Devlet ve AKP bilinçli politikalarla savaşı dayatarak PKK’yi kentte silahlı özerklik ilanı ile bugün en uca itmiş oldu! PKK’de, bölgesel gelişmeler çerçevesinde Rojava’da kendi misyonuna dair gördüğü fotoğrafının aynısını Kuzey Kürdistan’da da görme, Sur, Cizre ile Kobanê’yi aynı bölgesel/küresel denklem içerisindeymiş gibi algılama hatasına mı düştü? Altı aydan beri yaşananlar bu hataya düştüğünü gösteriyor. Kısacası bugün Cizre veya Sur’u “Kobanê’leştireceğim” demekle PKK, devletin kendisinden beklediği hataya düşmüş oldu. Sonuç, halk devlet terörü ile PKK’nin kentlerdeki silahlı eylemleri arasında sıkışıp kaldı. Başta özetlediğim tabloya rağmen halkın seyirci-izleyici olmasında öncelikle bu etkili oldu.

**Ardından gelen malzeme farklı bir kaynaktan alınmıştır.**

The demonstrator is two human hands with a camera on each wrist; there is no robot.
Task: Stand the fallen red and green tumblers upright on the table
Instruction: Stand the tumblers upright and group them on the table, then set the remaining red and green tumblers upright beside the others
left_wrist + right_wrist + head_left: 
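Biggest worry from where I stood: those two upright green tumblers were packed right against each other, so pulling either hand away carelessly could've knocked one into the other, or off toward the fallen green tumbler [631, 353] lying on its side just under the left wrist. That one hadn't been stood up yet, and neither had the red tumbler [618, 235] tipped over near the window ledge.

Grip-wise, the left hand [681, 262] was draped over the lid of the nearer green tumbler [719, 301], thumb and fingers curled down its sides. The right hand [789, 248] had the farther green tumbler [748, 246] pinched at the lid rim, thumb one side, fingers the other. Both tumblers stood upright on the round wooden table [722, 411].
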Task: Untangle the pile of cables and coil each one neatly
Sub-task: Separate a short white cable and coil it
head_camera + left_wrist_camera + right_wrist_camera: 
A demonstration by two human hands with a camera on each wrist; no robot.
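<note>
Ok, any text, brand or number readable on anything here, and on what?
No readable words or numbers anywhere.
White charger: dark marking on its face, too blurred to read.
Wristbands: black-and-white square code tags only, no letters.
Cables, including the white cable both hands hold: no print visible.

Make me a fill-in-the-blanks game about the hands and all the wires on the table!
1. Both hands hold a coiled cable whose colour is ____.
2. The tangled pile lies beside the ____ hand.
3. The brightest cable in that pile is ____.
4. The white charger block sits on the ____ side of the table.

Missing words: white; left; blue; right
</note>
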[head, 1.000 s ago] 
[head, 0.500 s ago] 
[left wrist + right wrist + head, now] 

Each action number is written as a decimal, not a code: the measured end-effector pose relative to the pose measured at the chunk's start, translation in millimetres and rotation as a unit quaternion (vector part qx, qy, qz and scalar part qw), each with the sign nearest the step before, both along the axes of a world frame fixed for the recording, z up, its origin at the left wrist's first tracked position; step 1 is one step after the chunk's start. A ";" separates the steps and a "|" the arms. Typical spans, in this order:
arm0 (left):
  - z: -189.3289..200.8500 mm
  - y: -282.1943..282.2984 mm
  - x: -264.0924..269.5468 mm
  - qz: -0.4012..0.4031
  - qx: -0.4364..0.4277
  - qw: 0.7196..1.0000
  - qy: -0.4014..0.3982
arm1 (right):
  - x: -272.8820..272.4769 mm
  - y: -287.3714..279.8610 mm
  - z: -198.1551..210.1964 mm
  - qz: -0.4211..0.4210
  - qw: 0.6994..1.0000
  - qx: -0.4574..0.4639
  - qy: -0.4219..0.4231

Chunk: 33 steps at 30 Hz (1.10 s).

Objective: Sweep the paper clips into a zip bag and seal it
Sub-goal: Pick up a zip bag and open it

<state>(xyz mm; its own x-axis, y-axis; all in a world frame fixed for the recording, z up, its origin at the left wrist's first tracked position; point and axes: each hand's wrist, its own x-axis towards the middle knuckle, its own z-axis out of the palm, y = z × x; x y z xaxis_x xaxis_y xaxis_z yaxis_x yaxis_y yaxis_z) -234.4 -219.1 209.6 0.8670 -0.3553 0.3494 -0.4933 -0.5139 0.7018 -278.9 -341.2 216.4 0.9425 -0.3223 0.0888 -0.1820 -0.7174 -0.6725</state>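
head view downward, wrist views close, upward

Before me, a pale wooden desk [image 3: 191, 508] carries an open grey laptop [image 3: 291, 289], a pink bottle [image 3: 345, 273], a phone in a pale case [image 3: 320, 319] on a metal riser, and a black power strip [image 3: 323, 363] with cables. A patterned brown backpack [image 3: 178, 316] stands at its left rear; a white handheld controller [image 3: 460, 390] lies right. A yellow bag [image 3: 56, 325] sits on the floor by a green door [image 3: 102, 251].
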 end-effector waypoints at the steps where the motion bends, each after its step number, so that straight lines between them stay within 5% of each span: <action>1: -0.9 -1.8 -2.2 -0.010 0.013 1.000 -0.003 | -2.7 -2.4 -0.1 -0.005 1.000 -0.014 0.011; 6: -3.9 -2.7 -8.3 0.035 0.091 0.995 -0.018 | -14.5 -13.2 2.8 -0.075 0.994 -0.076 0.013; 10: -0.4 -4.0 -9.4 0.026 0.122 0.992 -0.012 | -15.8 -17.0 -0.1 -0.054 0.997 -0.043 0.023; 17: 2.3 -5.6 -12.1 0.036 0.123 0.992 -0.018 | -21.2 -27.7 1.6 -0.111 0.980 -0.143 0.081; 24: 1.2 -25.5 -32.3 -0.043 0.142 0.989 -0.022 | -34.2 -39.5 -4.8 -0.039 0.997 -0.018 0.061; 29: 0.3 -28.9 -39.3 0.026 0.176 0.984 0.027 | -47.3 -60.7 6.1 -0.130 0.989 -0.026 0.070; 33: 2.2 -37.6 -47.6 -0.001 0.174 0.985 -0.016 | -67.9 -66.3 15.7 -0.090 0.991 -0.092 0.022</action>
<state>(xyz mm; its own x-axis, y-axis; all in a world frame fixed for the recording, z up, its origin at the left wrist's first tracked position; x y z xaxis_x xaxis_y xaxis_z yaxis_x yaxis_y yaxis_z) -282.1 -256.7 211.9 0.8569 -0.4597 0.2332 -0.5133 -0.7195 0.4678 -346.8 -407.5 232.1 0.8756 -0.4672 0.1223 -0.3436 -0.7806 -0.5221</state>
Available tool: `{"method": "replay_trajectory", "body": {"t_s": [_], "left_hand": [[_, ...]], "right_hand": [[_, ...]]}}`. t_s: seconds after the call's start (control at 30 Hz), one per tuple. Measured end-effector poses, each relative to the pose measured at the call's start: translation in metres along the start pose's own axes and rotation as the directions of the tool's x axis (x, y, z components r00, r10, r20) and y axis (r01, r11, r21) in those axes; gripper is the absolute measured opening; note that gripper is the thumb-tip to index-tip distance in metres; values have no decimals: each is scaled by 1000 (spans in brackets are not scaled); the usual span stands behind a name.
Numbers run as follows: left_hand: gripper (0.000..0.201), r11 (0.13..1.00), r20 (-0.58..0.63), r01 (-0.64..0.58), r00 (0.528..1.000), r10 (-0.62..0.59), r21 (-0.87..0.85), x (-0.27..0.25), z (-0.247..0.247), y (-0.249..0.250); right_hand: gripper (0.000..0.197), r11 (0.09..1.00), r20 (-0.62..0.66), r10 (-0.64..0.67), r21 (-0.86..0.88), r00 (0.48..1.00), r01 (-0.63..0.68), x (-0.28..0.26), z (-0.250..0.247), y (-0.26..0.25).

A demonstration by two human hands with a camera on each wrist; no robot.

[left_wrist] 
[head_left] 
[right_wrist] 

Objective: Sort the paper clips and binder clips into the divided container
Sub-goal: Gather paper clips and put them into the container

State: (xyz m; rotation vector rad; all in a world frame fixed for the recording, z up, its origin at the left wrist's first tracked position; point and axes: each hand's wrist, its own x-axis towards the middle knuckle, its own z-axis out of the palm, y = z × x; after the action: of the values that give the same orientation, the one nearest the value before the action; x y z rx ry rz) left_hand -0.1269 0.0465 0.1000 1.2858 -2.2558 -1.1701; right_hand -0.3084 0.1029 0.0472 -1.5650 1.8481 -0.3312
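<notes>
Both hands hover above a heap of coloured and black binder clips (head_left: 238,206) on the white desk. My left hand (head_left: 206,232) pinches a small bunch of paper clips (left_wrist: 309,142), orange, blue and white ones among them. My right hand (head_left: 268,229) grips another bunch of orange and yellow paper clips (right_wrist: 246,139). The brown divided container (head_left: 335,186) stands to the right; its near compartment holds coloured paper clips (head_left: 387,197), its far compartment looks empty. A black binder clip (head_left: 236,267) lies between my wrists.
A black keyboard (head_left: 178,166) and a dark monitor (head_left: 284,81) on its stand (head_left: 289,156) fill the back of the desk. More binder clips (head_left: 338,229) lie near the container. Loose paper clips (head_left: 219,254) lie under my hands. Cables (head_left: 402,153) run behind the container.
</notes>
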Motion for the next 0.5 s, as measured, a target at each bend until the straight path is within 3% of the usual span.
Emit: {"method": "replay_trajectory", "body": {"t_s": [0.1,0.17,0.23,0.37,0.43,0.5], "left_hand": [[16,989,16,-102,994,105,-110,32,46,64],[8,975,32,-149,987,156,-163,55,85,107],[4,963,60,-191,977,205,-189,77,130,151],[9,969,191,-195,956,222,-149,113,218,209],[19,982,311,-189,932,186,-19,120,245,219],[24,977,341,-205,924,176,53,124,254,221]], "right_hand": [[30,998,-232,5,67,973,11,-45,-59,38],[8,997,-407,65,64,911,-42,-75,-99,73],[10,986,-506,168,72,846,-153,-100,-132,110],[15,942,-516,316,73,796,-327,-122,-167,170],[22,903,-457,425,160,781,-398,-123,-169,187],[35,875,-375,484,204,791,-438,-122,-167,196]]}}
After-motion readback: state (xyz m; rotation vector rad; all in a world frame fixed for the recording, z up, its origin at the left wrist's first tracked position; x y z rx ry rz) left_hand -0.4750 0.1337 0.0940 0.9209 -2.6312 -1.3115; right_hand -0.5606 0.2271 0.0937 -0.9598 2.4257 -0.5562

İkincisi; Amed, Suruç, Ankara’da bombalı saldırılarla yüzlerce can alınırken esas amaç siyasal ortamı özellikle kitlelerin siyaset alanını bilinçli olarak terörize etmekti. Ki yaratılan tedirginlik, terörize edilmiş ortam halen etkisini sürdürüyor!
Üçüncüsü; kitlelerin sokağa mesafeli duruşunda elbette devletin son altı aydan beri görülmemiş bir baskı ve terörle halkın üzerine gitmesinin de altını çizelim. Öyle ki Kürdistan kentlerinde savaş karşıtı bir bildiri dağıtmak, mitinge çağrı yapmak bile artık gözaltı hatta tutuklanmaya neden olabilmektedir.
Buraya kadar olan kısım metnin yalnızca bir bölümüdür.